Abriael_GN
RSI Employee of the Year
Hard disagree. If you have a bunch of people speaking on background separately, but all corroborating each other, they're probably giving you good information. It's important to be skeptical of individuals who might have a personal vendetta, but if all of your sources are telling you the same thing, there's no reason you should toss it just because they don't want the attribution.
Or, and I want you to sit down and consider this for a moment, it could be because... people don't like reading bad things about themselves.
Your selective skepticism is really hard to reconcile. Everyone who says something bad has an ax to grind, but everyone who denies doing anything wrong must be telling the truth. That doesn't feel like responsible journalism to me.
How they teach you to do this in the real journalism world is to print both the accusation and the denial. Get both sides of the story. It doesn't seem like you get that, you only want the happy story.
How many dedicated gaming outlets out there in 2021 actually pay their writers a decent middle class salary to write about games full time? You can probably count them on your fingers at this point. They're kind of all the wrong outlet. If you're okay making $40K a year or whatever maybe there are some more opportunities for local papers or special interest magazines or whatever but there's not exactly a ton of great opportunities anymore.
If that's true, then you must realize how abnormal that is. If you started 20 years ago, that would mean we came up around the same time. I wrote for one of the biggest gaming publications in the world and almost NOBODY that I worked with is still working as a gaming journalist today. They're all working in publishing or PR or development, or just some corpo writing gig outside of gaming entirely. Hardly anyone stays in gaming journalism.
I had that for a time too, but the whole industry shook up in the early 2010s. Editors changed, trends changed, the way people consume media just changed.
If you're still hanging on in legacy media or whatever fine maybe, but the fact is the VAST majority of web media is fed to people by one algorithm or another, not by people navigating directly to their favorite tastemakers.
Same here. But "looking elsewhere" meant "taking a tech industry job making more than twice as much."
At the end of the day, it's a job either way. I liked doing it but I was only willing to sacrifice so much for my art. I didn't like where the job was going so I got a better job, fuck it.

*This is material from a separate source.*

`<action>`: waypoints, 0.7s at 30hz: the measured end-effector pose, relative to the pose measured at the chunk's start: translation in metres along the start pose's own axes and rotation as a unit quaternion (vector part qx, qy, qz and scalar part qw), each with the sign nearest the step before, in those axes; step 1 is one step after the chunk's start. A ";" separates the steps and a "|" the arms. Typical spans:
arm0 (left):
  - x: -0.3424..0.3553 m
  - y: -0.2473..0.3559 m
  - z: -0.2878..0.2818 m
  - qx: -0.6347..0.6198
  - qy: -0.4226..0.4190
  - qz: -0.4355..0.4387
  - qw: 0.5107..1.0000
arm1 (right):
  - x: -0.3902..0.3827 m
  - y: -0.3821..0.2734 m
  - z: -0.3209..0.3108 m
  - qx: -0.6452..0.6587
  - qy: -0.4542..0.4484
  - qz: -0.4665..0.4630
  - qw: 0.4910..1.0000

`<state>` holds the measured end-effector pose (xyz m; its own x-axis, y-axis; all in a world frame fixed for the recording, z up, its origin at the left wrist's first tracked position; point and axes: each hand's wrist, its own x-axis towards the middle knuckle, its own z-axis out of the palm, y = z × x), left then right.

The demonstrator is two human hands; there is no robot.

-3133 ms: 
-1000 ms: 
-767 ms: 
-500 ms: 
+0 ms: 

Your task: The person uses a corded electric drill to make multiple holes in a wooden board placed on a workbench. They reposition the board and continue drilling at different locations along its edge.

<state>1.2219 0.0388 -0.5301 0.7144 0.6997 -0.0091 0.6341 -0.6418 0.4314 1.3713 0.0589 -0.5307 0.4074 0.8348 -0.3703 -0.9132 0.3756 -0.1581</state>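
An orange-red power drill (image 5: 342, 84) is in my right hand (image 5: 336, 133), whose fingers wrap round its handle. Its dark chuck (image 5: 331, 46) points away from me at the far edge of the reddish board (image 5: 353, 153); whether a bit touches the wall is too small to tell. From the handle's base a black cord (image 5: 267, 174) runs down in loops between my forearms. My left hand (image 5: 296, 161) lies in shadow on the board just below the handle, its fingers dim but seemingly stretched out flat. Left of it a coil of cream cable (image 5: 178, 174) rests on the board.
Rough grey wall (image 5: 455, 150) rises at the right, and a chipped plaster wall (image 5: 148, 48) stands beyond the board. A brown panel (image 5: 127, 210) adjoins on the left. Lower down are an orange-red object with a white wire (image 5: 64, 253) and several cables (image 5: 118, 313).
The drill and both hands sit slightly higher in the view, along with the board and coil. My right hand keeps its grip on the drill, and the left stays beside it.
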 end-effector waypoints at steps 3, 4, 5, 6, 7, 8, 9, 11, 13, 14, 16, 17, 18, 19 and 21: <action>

I still freelance here and there when the mood hits me, mind you, and I might write a book at some point, but I'll never depend on it for my income again, it's not worth it.
You should probably stop talking out of obsolete experiences and trying to preach to someone who has direct and current experience in order to disingenuously defend something dishonest and disingenuous. The fact that you didn't manage to do something and make a good living out of it doesn't mean it's not possible or even particularly difficult.
Developers are starting to push back against this writer because they know how dishonest he is, since they know quite a lot better than anyone who doesn't do their job how things are. Broussard said it best. He's an ambulance-chasing hack.
"people don't like reading bad things about themselves" is a laughable excuse, considering that developers say negative things about themselves and the industry all the time, one just needs to listen to a few GDC speeches. The difference is that those have the purpose of learning from mistakes and improving. This has the sole purpose of making money by throwing people under the bus.
Incidentally, you can disagree as much as you want. If you go look for people who have been fired or quit a company, you'll *always* find plenty who have plenty of negative things to say, most of them because it's never their fault, it's always the boss, the colleagues, the environment, or something else external to themselves. Giving them credence when they aren't even willing to stand behind what they say means either not caring about the possibility of misleading one's readers, or being completely ignorant of how any work environment works (or both).
You can write a story like this about *any* company that has former employees. All you need to do is to dig out the malcontents that always exist and not have scruples about hurting people for your personal benefit.